MLA believes that librarians are essential for the practice of evidence-based health care (EBHC), a documented component for providing quality patient care and for addressing patient safety issues . Research has shown that libraries improve patient care and have an impact on health outcomes for patients and may lead to time savings for health care professionals . The results of a 2004–2005 study demonstrated that case discussion at residents’ morning report, accompanied by a computerized literature search and librarian support, led to shortened length of stay and lower hospital charges .
MLA’s Code of Ethics calls for the health sciences librarian “to provide leadership and expertise in the design, development, and ethical management of knowledge-based information systems that meet the information needs and obligations of the institution” . Thus, MLA believes that health sciences librarians are uniquely positioned, qualified, and challenged to support their institution’s goals to develop and implement effective patient safety programs.

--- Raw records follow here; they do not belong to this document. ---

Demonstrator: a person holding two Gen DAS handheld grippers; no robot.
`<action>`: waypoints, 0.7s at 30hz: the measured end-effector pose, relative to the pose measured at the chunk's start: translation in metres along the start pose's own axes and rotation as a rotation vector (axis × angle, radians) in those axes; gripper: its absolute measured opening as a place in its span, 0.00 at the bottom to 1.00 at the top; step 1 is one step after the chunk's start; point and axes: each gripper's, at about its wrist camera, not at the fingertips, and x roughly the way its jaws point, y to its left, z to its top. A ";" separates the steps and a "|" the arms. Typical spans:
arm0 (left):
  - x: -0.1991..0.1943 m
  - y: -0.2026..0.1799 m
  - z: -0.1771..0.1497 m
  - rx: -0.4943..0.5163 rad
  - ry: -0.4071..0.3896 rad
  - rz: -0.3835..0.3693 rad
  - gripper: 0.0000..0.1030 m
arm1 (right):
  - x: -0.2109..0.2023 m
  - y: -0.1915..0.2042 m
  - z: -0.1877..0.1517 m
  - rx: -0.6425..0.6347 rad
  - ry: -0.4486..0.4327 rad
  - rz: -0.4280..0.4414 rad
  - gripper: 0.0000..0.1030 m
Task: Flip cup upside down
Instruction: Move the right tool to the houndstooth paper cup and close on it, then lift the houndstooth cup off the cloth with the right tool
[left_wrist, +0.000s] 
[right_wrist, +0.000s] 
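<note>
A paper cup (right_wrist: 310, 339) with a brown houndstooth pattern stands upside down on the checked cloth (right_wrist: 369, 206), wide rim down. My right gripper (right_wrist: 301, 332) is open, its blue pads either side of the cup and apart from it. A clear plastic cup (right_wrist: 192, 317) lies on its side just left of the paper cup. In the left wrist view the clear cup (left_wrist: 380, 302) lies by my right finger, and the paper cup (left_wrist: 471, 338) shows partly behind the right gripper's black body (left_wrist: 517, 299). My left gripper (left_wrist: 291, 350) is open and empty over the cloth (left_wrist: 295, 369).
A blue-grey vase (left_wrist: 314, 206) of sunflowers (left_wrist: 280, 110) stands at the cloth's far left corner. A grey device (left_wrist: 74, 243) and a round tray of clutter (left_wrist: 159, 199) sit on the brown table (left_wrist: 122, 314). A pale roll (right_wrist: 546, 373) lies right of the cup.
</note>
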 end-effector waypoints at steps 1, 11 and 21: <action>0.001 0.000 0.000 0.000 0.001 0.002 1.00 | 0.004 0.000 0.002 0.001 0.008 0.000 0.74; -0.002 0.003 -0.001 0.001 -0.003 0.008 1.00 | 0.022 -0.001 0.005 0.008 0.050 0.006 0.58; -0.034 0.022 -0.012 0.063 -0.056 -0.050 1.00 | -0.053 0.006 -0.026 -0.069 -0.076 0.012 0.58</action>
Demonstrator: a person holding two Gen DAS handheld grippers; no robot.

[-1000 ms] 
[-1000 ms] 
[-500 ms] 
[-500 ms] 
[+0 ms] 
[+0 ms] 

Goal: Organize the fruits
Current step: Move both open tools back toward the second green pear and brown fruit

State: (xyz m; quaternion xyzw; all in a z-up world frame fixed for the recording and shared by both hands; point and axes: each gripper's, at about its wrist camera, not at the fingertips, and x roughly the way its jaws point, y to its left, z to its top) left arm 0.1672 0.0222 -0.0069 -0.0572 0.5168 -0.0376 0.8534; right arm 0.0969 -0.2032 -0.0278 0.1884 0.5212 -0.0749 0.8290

Following release of the 1999 Institute of Medicine (IOM) report, To Err Is Human, health care accreditation agencies and organizations began launching initiatives to address the problem of medical errors and strategies for promoting patient safety. The IOM report concluded that “Most medical errors do not result from individual recklessness but instead from basic flaws in the way the health system is organized .” The report raised awareness that for systems to change, health care executives and clinical leaders must accept responsibility and accountability to change and to create a safer health care delivery system.
2000-2001 MLA President J. Michael Homan, AHIP, FMLA, stated that “At the bottom line of the IOM report and virtually every recommendation made by professional societies, accrediting agencies, watchdog groups and other authorities was that systems must be knowledge- and evidence-based” and that “if at the end of the day, we do not bring knowledge-based resources to the problem of medical errors, the solutions we devise are not going to work” . Homan pointed out that hospitals have information experts on staff—medical librarians—who possess the knowledge, skills, and expertise to further their organization’s patient safety initiatives .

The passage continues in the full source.